Risk Legacy is a $50 board game that you’ll probably only play 15 times.
If I had tried to sell you on that concept twenty years ago you probably would have laughed in my face. Board games have long been vaunted for their replay value and durability. If you grew up in the burbs, it’s likely you knew someone with a venerable iteration of Clue or a well-worn Monopoly set from fifties. Passed across generations like family heirlooms, these games are often hidden away in closets until a rainy day rolls around, when they are counted on for hours of entertainment. They’re usually good for a couple of shouting matches fist-fights too!
However, this reliability comes with a cost: predictability.
Stop me if you’ve heard this one before: It’s a lazy Sunday afternoon and you’re about half an hour into a game of Monopoly. After a few trips around the board, you’ve somehow managed to secure both Atlantic and Ventnor Avenue. Your brother, the insufferable jerk he is, has Marvin Gardens.
And the only way you’re going to get it is prying it out of his cold, dead hands.
You know the rules of the game too well. Allowing a player to get a complete set of properties is a death knell for everyone else at the table. So you wait, and you wait, and you wait… until someone hits a streak of bad luck and goes bankrupt. Or maybe, they get just desperate enough to make a deal. Then the rest of the dominoes fall and you embark upon a merry-go-round of crushing debt.
The original version of Risk, released way back 1959, often falls into a similar rut. The rules are about as simple as you can get: occupy land, attack your enemies, and try to take over the world. With such obvious objectives, you end up in the same obstructionist patterns as Monopoly – except with global politics rather that capitalist feuds. “We can’t let Matt take New Guinea and get the continent bonus!” or “Brooke almost has all of North America, stop her!” or “Watch out, Geoff has Irkutsk!”
Well, maybe not Irkutsk. Nobody likes Irkutsk.
To make matters worse, death is permanent and games can go on for (literally) days. Although reaching the end of a campaign can be satisfying, it is rarely worth the hours of outrage that accompany play sessions.
Risk Legacy manages to address most of these problems by making itself disposable. Like a rocketship casting off portions of its hull to hasten its ascent, Risk Legacy hurls new content at its players to propel the game forward. You can never truly settle into a rut because you never fully get a grasp on what is going on. As soon as you think you have everything figured out, a figurative (or literal) bomb goes off and you have to scramble to pick up the pieces.

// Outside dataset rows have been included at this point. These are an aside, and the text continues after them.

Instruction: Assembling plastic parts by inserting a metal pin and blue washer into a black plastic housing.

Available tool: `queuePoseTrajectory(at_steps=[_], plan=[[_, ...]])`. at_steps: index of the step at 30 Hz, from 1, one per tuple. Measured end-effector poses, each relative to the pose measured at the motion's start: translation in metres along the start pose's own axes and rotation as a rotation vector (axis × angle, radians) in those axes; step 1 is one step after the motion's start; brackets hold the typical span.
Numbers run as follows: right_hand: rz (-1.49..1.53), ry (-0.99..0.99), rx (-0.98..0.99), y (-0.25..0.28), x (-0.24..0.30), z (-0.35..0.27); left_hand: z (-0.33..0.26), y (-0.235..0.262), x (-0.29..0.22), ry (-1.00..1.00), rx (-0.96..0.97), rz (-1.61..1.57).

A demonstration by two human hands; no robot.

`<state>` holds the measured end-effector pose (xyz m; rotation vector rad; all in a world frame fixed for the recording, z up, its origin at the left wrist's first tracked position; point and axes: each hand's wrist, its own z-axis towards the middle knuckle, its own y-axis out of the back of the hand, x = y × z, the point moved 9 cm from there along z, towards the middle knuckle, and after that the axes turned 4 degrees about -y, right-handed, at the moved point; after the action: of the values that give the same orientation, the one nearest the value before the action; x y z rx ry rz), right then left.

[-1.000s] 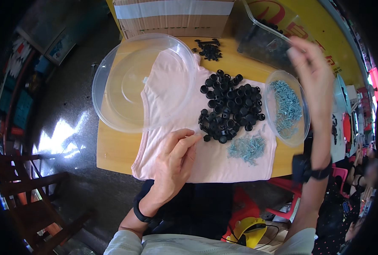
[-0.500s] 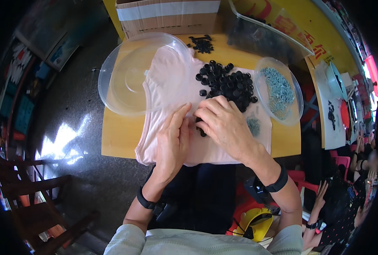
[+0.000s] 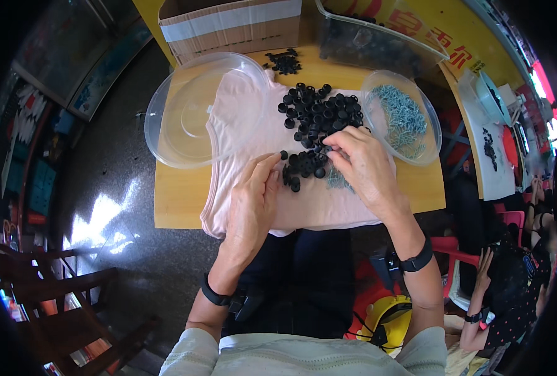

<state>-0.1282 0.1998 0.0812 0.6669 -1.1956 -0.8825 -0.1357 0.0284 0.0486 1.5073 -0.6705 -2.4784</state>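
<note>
A pink garment (image 3: pixel 234 135) is spread over the table with a heap of small round black plastic caps (image 3: pixel 322 113) on it. A smaller group of black caps (image 3: pixel 304 164) lies nearer to me, between my hands. My left hand (image 3: pixel 253 197) rests on its side left of this group, fingers stretched out and one fingertip against a cap. At the front of the heap, my right hand (image 3: pixel 369 172) has thumb and forefinger bent together around a black cap, partly hidden by the fingers. Some small screws (image 3: pixel 337 180) lie on the cloth beside my right hand.
Silvery-blue screws (image 3: pixel 400 116) fill a clear round dish at right. A large clear round lid (image 3: pixel 156 135) covers the left part. Behind stand a cardboard box (image 3: pixel 228 34) and a clear bin of black parts (image 3: pixel 385 47). Small black pieces (image 3: pixel 283 61) lie nearby. Another person's hand (image 3: pixel 484 266) shows at right.
My right hand has moved right and back, from the small group of caps to the edge of the heap, uncovering the group. My left hand has barely moved. The view has shifted slightly.
</note>
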Motion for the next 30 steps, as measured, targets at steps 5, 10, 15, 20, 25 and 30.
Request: queuePoseTrajectory(at_steps=[5,10,15,20,25,30], plan=[[0.076,0.069,0.010,-0.006,0.007,-0.002,0.022,0.005,-0.031,-0.087,0.065,0.325],[-0.063,-0.019,-0.082,0.004,-0.005,0.002,0.047,-0.015,-0.030,-0.167,0.103,0.345],[-0.081,0.000,-0.064,-0.009,-0.012,0.013,0.060,-0.037,-0.010,-0.099,0.172,0.310],[-0.044,0.067,-0.118,-0.004,-0.003,0.017,0.069,-0.037,-0.014,-0.144,0.131,0.289],[-0.084,0.076,-0.078,-0.035,0.000,0.006,0.048,-0.028,-0.004,-0.106,0.133,0.311],[-0.045,0.060,-0.060,-0.028,0.003,0.003,0.047,-0.031,-0.008,-0.145,0.167,0.327]])
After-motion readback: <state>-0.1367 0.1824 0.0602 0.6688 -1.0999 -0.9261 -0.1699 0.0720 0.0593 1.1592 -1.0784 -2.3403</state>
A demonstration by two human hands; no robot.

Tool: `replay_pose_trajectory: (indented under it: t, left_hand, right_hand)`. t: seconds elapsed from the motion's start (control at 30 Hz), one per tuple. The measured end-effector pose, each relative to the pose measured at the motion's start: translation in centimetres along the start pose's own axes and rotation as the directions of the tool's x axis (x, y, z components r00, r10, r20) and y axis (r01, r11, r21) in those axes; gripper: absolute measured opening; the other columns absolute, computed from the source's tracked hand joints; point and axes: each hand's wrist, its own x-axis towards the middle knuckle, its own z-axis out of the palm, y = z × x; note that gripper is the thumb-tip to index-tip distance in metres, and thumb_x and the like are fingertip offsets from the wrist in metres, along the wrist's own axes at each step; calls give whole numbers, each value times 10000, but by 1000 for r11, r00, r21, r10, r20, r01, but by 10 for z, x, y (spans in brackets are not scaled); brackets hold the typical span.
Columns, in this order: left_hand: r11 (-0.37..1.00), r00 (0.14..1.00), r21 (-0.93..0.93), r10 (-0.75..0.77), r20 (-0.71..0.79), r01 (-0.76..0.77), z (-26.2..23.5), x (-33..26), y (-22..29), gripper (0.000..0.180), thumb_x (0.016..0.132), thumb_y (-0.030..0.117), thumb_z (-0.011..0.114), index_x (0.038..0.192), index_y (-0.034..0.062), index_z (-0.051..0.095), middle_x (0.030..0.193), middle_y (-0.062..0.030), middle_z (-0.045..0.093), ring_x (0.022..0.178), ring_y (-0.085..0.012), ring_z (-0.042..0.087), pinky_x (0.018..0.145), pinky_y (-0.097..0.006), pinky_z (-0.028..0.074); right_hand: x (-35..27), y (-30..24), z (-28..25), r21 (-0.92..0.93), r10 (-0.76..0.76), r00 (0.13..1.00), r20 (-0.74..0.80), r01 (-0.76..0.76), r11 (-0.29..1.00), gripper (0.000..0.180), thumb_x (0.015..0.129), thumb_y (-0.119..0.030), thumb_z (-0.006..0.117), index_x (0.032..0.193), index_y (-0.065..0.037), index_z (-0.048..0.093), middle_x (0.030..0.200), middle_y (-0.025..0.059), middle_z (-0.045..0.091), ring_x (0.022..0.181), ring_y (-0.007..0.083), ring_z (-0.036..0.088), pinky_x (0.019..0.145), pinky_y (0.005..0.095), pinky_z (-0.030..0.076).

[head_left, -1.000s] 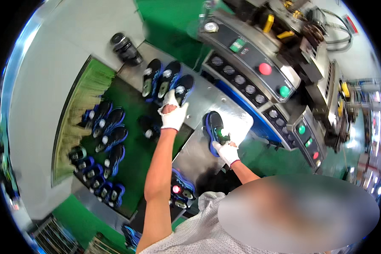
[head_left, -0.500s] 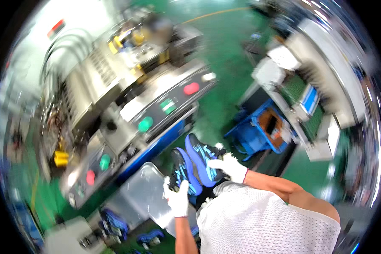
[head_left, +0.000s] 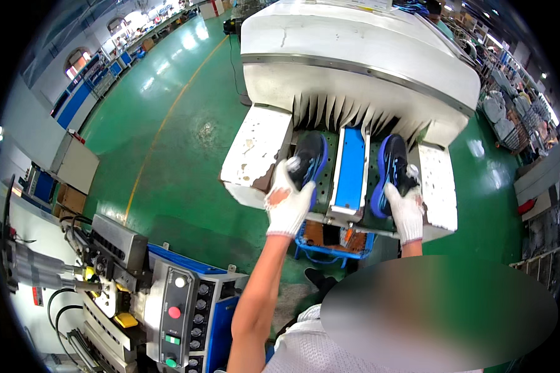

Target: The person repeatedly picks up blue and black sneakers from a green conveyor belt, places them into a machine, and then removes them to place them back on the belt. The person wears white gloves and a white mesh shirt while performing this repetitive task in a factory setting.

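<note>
My left hand [head_left: 288, 200], in a white knit glove worn open at the back, grips a black sneaker [head_left: 307, 156] with a blue-purple sole. Its partner, the other black sneaker [head_left: 391, 168], is in my gloved right hand [head_left: 407, 212]. Both shoes point away from me, toward a strip curtain [head_left: 348, 110] at the mouth of a white tunnel machine [head_left: 361, 78]. They are at two dark green perforated lanes, one on each side of a blue-topped divider [head_left: 351, 165]. Whether the soles rest fully on the lanes, I cannot tell.
White side ledges [head_left: 438, 186] with chipped paint flank the lanes. Below the divider stands a blue-framed cart [head_left: 336, 250] with a brown top. At lower left is a machine with a button panel [head_left: 179, 314]. A wheeled cage of bags [head_left: 510, 118] is far right.
The view has swung from the button-panel machine to the tunnel machine. The two sneakers, held close together before, are now apart over separate lanes, one in each hand.
</note>
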Motion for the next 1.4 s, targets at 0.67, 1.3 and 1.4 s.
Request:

I don’t want to get too deep into spoilers, but one of the reasons that Risk Legacy succeeds is because it manages to keep the experience novel through 15 accelerated game sessions. Full global domination is not required – players can complete missions, take over bases, or a do a little bit of both to win a game. The multiple win conditions are complicated by missiles, factions, and mission/event cards: some of which are one-time-only affairs and are thrown away once they are completed. This may seem odd – even sacrilegious – to some, but there is something strangely liberating about vandalizing board game pieces.
The marquee feature of the game, however, is the fact that the board does not fully reset after every match. Cities can be built to increase the value of countries. Scars can be placed to provide boons or weaknesses to specific territories. And cataclysmic events can be unlocked by meeting certain gameplay conditions. The unlockable content is really what makes the game shine: it is entertaining, surprisingly in-depth, and forces you to reconsider your entire strategy for the game.
There are some downsides to this approach, however. The game’s “race to the most wins” mechanic means that by the twelfth or thirteenth match, some people are likely just along for the ride. Additionally, the constant parade of new rules makes game challenging for younger players (or simply less seasoned gamers). In a way, Risk Legacy is a toybox for meta-gamers. You have to think fast and find the best way to exploit a parade of new rules and mechanics.
But is $50 too much for a board game with an expiry date?
I could make a very compelling argument for the dollars-per-hour entertainment value of the game. I could also draw parallels to linear video games, Dungeons and Dragons modules, and even Escape Room experiences: all of which lose a portion of their charm after the first playthrough.
However, what Risk Legacy really feels like is a giant puzzle that you solve with your friends. Although mortal enemies in-game, you end up banding together to decipher emerging mechanics while unlocking new content. When the board is finally complete – and a victor declared – you don’t really feel like you’ve won or lost. Instead, you are greeted with a moment of clarity: like you’ve put the final piece in a giant jigsaw puzzle. It’s no wonder that so many people have chosen to frame the finished product.
Maybe $50 is a bit much for something that may just end up being a piece of wall art, but I don’t recall ever playing a game of Monopoly or Clue that I wanted to frame afterwards. Heck, half the time those game boards ended up on the floor anyways.